— PROBLEM —
Could you restate word for word each line from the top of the listing below through the line containing "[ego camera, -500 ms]"? Keep the pictures out.

— INFORMATION SHOWN —
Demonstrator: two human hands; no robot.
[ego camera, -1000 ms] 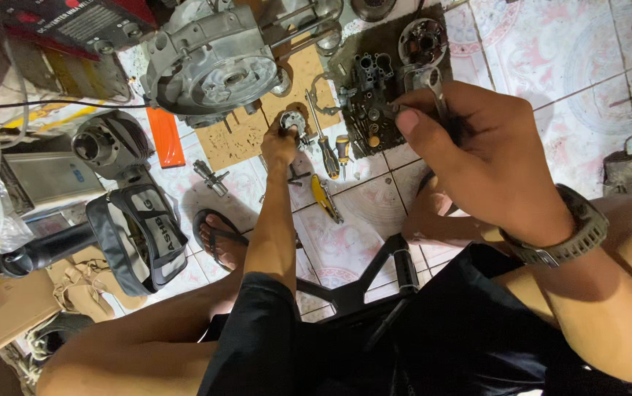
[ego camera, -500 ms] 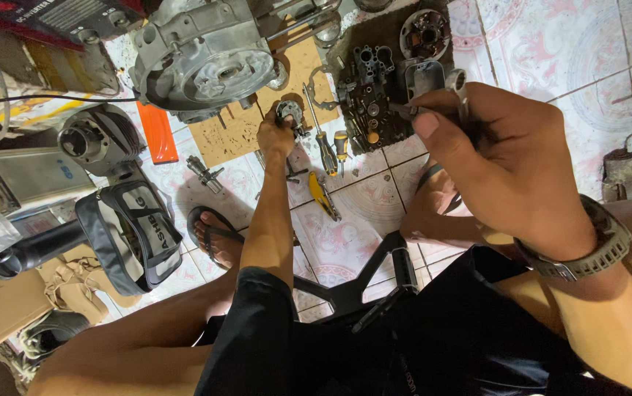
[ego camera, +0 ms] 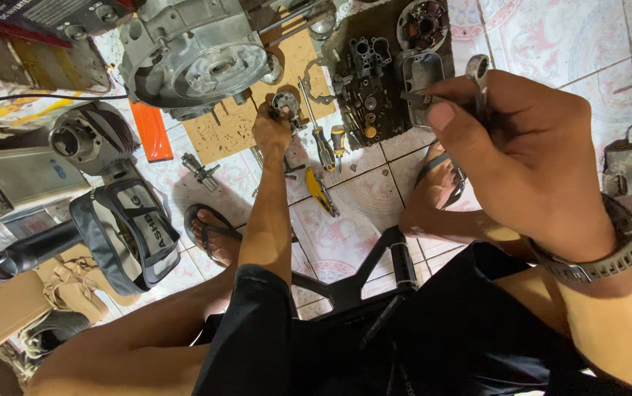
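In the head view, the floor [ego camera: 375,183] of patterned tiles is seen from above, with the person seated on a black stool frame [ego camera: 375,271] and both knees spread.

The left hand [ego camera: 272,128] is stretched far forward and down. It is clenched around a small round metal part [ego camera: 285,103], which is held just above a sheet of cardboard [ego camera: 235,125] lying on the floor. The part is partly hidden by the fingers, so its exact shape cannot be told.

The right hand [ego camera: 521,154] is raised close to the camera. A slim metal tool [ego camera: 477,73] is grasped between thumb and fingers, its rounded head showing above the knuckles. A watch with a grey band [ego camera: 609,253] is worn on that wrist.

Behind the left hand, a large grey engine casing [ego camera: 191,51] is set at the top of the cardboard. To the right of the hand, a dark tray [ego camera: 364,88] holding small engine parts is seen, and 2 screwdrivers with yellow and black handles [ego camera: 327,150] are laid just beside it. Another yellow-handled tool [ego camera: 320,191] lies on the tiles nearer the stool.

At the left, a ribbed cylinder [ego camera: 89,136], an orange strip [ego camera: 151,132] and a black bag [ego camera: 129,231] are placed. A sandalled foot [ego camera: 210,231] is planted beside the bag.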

— RESPONSE TO THE TASK —
Demonstrator: two human hands; no robot.
[ego camera, -1000 ms] 
[ego camera, -500 ms] 

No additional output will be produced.